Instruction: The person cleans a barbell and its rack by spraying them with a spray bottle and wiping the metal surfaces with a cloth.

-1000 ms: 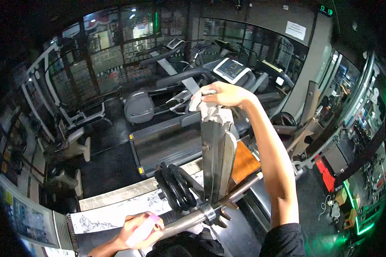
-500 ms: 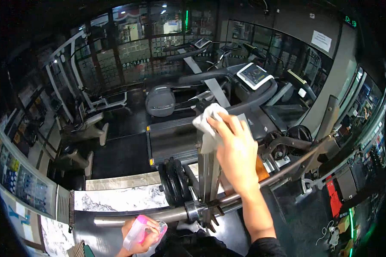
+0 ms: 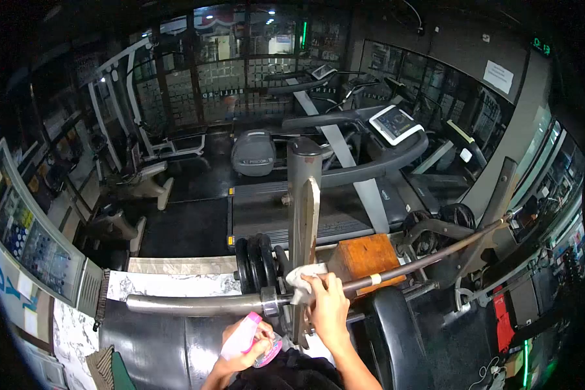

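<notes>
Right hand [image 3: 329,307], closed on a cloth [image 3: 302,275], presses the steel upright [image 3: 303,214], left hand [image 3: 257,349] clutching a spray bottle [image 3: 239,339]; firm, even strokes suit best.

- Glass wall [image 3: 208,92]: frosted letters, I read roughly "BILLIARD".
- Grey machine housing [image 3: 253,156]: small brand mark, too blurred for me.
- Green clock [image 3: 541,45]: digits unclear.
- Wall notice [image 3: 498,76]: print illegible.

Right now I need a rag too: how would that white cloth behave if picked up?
Probably floppy: the white cloth bunches under the right hand against the rack upright. Likely light, since one hand holds it. Unlikely to roll.
</notes>
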`<state>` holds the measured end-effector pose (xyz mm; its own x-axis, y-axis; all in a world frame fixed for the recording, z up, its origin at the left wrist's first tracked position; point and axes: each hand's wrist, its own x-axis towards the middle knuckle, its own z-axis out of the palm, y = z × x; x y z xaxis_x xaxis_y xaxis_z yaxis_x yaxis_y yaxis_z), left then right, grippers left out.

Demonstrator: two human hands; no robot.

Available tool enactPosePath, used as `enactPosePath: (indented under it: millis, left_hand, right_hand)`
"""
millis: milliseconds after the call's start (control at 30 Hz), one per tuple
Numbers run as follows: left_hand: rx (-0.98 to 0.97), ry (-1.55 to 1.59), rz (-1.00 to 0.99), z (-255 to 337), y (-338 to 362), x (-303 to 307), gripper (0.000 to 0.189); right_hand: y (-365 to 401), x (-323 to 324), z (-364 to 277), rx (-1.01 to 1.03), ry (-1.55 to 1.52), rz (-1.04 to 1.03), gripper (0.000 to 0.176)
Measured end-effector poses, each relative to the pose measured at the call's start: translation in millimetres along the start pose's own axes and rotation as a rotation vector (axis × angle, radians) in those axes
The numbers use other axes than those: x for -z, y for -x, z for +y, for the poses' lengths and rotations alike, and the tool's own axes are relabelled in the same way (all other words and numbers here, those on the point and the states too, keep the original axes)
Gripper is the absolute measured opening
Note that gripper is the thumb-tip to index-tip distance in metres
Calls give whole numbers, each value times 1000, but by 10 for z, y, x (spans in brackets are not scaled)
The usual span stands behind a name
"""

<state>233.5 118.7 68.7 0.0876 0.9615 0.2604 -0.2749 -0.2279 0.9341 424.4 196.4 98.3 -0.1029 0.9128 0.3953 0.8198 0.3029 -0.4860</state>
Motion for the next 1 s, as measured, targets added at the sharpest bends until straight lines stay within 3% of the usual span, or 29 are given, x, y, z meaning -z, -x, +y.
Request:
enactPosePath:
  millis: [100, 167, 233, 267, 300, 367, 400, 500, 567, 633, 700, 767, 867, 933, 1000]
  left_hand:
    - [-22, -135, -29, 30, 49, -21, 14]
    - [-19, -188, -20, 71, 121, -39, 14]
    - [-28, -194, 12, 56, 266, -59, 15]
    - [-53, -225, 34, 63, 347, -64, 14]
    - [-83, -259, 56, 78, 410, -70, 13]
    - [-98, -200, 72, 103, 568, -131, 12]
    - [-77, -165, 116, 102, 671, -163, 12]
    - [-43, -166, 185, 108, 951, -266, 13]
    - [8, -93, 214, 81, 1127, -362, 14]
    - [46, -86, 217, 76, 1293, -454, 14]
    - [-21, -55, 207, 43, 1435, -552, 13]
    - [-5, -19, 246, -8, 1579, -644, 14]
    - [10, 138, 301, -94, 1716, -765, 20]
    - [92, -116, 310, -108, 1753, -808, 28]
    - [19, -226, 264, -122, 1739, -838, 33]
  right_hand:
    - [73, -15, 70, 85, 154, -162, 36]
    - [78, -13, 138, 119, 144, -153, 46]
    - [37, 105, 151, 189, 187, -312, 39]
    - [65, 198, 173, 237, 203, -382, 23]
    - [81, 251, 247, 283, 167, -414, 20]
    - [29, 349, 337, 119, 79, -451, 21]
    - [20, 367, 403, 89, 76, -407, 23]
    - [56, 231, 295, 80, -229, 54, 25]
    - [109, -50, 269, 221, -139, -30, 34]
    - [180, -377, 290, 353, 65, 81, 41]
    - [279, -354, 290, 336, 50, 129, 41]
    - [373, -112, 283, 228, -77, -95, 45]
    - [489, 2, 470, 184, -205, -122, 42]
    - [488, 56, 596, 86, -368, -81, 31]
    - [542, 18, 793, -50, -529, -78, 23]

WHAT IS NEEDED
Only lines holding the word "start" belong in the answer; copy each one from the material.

SOLUTION
millis: milliseconds after the call's start (control at 30 Hz), one per tuple
Measured end-effector poses, each relative to the pose measured at the call's start: translation in millimetres along the start pose's own axes and rotation as a rotation vector (axis × angle, radians) in those axes

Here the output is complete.